それではその要望に応え、携帯電話向けのサイトを創った企業・ブランド・商品に対し、今調査母体の主婦たちはどのような目的でアクセスしているのだろうか。もっとも多い回答は「製品・商品・サービスの情報を得るため」で、全体では「調査母体の」(以下同)6割を超える人がこの目的でアクセスをしている。

どのような目的で商品やブランド・企業のケータイサイトを訪れたか(調査母体全体に占める割合、複数回答)
※元データでは「企業などのサイトにアクセスした人の中で」の割合が掲載されているので、それを元に「調査母体全体に占める」割合を算出し、グラフ化した。
次いで多くの人が目的に挙げているのは「割引クーポンをもらうため」。そして「着メロや待受け画面をもらうため」「製品・商品・サービスを予約・購入するため」と続いている。
興味深いのは年齢階層別の変移。特徴を箇条書きにすると、
・クーポンや着メロなどをもらうサービスへの利用は、経年と共に増加する傾向がある
・情報取得や調査は、若年層ほど割合が高い
などが挙げられる。若い世代ほど情報への欲求が強く、歳を経るほど何か具体的なモノ・付加価値を欲しくなる、という傾向のようだ。携帯電話に対する見方が変化しているのかもしれない。
また、冒頭でも触れたが30・40代の主婦と比べ20代の主婦は「就職・転職の情報収集」への意欲が強く、24.4%にも達している。最近ではアルバイト・パート向けの求人サイトも増えていることもあり、気軽に利用する場面も増加しているのだろう。
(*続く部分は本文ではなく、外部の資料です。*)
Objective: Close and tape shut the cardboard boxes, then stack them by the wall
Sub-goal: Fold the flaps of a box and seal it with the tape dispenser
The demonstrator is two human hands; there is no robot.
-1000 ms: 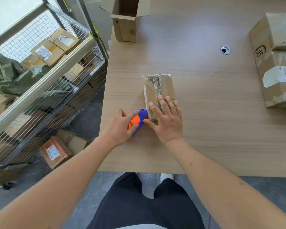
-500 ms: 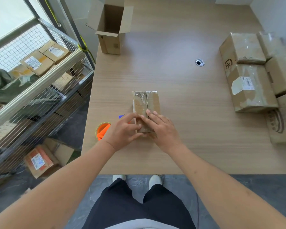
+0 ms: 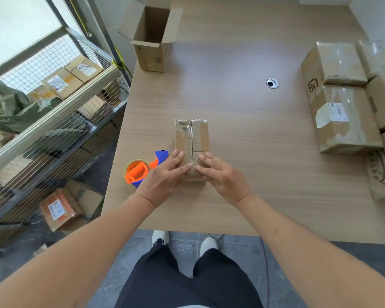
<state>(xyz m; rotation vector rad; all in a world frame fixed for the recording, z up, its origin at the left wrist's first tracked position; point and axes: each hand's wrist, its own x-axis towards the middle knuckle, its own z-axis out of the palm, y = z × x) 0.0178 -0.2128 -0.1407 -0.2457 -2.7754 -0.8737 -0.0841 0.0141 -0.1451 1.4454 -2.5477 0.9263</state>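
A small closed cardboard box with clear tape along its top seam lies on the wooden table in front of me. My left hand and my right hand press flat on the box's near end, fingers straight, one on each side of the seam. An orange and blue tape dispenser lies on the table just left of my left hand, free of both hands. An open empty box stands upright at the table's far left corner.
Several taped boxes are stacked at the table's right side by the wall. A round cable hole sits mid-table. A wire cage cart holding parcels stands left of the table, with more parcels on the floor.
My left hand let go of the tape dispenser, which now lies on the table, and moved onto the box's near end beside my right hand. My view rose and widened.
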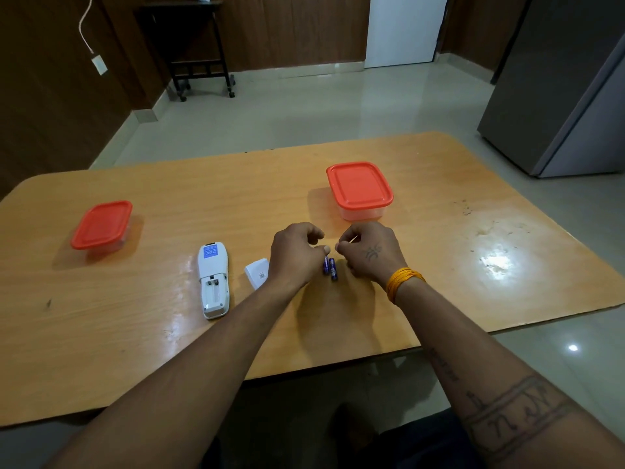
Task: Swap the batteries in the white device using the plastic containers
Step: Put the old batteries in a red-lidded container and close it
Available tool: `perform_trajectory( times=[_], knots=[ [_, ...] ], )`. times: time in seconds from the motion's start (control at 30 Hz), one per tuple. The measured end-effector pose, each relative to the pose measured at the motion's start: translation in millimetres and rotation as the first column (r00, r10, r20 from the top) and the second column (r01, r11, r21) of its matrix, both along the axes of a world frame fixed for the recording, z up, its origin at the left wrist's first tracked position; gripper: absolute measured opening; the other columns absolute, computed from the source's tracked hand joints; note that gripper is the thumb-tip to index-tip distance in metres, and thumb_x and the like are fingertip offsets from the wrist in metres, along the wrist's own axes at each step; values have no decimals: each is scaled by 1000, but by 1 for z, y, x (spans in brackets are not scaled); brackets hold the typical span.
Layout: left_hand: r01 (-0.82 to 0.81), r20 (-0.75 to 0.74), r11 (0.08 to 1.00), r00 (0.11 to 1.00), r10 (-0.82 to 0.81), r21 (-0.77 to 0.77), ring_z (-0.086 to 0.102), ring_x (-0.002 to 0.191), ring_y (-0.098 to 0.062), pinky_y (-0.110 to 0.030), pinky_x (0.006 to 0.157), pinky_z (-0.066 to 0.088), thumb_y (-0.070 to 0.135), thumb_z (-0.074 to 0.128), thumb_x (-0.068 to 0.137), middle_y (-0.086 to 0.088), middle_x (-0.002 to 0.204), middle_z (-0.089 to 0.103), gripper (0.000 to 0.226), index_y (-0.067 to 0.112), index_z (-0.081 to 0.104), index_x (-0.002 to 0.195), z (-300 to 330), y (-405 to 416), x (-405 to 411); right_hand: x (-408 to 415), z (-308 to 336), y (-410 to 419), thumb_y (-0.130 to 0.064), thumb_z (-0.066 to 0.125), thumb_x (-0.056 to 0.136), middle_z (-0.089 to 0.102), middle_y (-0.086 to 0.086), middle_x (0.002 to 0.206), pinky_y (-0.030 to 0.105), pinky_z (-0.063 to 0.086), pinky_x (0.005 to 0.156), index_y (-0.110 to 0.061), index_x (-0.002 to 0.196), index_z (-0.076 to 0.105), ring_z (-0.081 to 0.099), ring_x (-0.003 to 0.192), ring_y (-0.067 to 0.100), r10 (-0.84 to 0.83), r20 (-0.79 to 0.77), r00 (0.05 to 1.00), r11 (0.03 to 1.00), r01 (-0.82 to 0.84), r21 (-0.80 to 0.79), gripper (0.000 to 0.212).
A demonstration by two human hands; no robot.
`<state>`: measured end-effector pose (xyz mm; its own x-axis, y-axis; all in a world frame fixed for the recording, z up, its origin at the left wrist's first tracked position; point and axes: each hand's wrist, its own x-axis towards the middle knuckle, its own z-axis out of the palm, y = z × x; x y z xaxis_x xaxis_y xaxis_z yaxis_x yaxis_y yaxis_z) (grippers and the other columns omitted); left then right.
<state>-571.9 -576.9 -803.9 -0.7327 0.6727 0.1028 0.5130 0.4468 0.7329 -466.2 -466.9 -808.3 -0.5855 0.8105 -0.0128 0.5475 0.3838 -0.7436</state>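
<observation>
The white device (214, 280) lies face down on the wooden table (135, 333), with its battery bay open and empty. Its white cover (256, 274) lies just to the right, partly hidden by my left wrist. Two blue batteries (330, 267) lie side by side on the table between my hands. My left hand (294, 253) hovers over them with curled fingers, its thumb tip at the top end of the left battery. My right hand (370, 253) is beside them, fingers curled, thumb and forefinger pinched with nothing visible between. Both red-lidded plastic containers are closed: a small one (101, 225) at the left and a larger one (359, 191) beyond my hands.
The table's near edge runs under my forearms. A grey refrigerator (558, 96) stands on the right, and a dark wheeled stand (199, 52) is against the far wall. A bright glare patch lies on the table at the right.
</observation>
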Motion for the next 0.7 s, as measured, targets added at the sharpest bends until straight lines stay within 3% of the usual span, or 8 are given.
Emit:
perform_trajectory(
  times=[0.13, 0.27, 0.4, 0.57, 0.7],
  knots=[
    [-14, 15, 995, 1000, 12, 96, 72, 93, -14, -24, 83, 50, 23, 82, 87, -2, 111, 77, 32, 13, 77, 117, 5, 5, 0, 4, -1, 12, -22, 71, 85, 76, 2, 88, 38, 60, 79, -19, 87, 79, 70, 85, 22, -97, -117, 988, 986, 111, 121, 9],
    [-25, 99, 990, 995, 11, 142, 70, 99, -14, -28, 88, 53, 27, 75, 94, 1, 111, 75, 30, 13, 76, 120, 10, 22, -7, 6, -2, 31, -10, 71, 86, 71, 7, 93, 43, 59, 79, -12, 91, 74, 66, 84, 25, -160, -198, 967, 927, 216, 307, 6],
    [-35, 286, 983, 958, -18, 180, 67, 115, -19, -41, 102, 56, 23, 68, 99, 0, 123, 71, 33, 13, 71, 131, 9, 52, -12, 5, -6, 44, -5, 74, 83, 60, 11, 119, 43, 61, 77, -15, 115, 70, 65, 98, 34, -126, -114, 985, 847, 167, 505, 34],
    [-80, 425, 964, 904, -37, 254, 71, 104, -19, -41, 92, 60, 36, 77, 91, 1, 108, 76, 30, 17, 76, 114, 1, 81, -18, -2, -13, 51, -5, 71, 83, 57, 13, 122, 41, 56, 75, -15, 119, 72, 65, 93, 38, -55, -42, 998, 862, 68, 501, 37],
    [-216, 645, 923, 763, -44, 319, 75, 91, -23, -34, 80, 63, 25, 83, 89, -8, 96, 77, 27, 9, 74, 108, -7, 85, -27, -9, -14, 53, -16, 79, 87, 60, 12, 113, 39, 54, 74, -11, 110, 71, 66, 89, 36, -46, -105, 993, 863, 92, 498, 25]
  ],
)
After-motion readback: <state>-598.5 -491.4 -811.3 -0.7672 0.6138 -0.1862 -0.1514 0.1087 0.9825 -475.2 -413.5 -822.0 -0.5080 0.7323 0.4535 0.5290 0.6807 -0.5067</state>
この傾向は同調査別個目の「あなたは以下の商品やブランド・企業のケータイサイトを見たことがありますか」でも表れており、「職業・アルバイト紹介・人材派遣」のサイトでは20代の利用率が30・40代と比べて2倍近い伸びを示していることからも、裏付けできよう。
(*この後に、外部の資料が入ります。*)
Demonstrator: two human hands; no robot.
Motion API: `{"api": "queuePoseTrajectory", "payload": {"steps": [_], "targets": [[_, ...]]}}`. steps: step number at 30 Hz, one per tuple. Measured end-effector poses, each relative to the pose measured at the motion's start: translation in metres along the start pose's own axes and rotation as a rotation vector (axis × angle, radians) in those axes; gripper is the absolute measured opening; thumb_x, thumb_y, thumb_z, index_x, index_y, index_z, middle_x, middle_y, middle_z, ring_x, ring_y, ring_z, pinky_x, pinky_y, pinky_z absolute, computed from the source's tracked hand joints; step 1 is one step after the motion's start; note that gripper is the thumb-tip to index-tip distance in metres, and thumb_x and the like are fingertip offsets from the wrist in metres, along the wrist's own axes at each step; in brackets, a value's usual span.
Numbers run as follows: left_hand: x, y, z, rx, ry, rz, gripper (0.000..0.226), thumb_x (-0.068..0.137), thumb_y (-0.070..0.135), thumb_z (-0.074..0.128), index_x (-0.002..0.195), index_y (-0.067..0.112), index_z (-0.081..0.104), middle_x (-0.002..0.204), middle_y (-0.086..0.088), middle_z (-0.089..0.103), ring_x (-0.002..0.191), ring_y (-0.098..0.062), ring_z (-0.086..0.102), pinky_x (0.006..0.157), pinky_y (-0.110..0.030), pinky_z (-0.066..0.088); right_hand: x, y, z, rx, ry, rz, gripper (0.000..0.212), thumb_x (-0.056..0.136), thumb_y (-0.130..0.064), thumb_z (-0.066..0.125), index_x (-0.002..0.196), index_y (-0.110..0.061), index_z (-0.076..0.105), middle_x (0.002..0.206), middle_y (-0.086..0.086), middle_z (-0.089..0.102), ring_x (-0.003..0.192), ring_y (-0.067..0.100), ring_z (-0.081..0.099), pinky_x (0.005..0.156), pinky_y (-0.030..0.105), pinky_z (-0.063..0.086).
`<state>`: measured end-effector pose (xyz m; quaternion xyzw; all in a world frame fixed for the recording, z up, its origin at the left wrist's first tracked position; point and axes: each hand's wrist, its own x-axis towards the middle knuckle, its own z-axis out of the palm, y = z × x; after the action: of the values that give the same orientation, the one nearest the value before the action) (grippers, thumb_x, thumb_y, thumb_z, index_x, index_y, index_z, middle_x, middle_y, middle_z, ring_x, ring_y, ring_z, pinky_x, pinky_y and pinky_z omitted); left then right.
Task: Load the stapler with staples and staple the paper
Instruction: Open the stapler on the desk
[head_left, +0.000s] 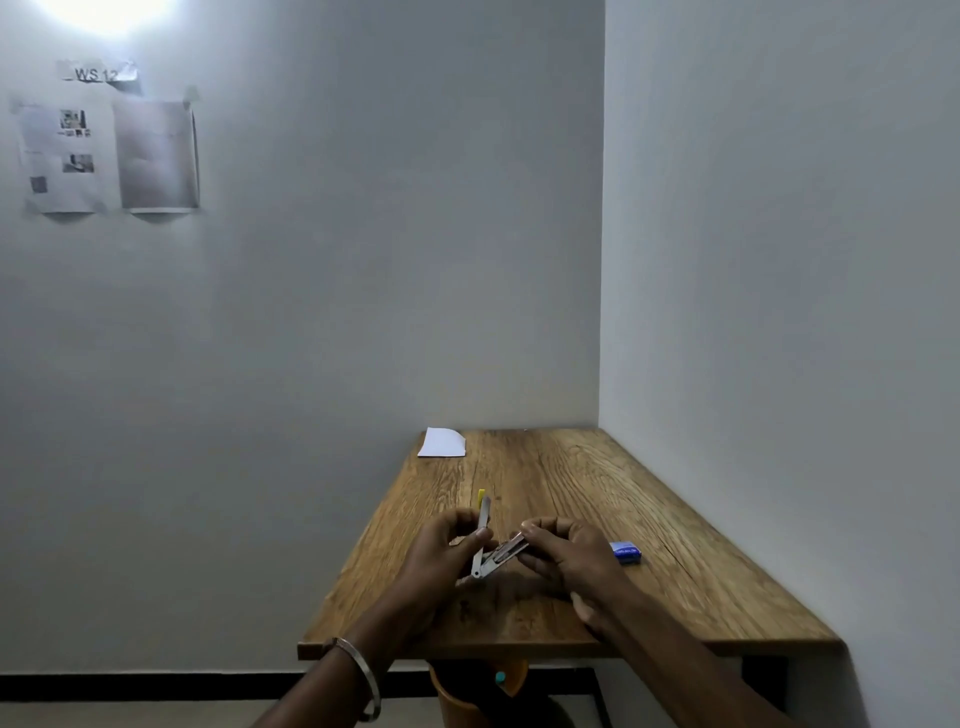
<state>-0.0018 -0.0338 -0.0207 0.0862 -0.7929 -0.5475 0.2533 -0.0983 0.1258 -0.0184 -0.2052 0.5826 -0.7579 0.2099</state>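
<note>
Stapler (485, 551) hinged open in a V above table (675, 545), near front edge. Left hand (441, 556) grips its upright arm; right hand (566, 556) pinches the lower arm. Staple box (626, 552) at 3 o'clock of hands; paper (442, 442) at 12 o'clock, far corner.

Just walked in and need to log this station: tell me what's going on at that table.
A person is loading a stapler over the wooden table. The left hand holds its raised top arm, so it is hinged open, while the right hand grips the lower part. A blue staple box lies right of the hands. The white paper sits untouched at the far left corner; nothing is stapled yet.
</note>
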Motion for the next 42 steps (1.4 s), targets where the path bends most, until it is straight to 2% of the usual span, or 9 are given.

今調査が対面・郵送調査でなく携帯電話経由であることを考えると、世間一般における各サイトの目的別利用度はもう少し小さなものとなるだろう。それでも各携帯サイトの利用傾向はきわめて興味深く、今後既婚女性向けのサービスや情報を展開していく場面においては、役立つものと思われる。
また、携帯電話が若年主婦層の求人情報収集場として多用されている現状も見逃せない。結婚退職した後に、それなりの時間を有し、アルバイトやパートの場を求める彼女らにとって、携帯電話はよき情報提供の場となる点は、注目すべきといえるだろう。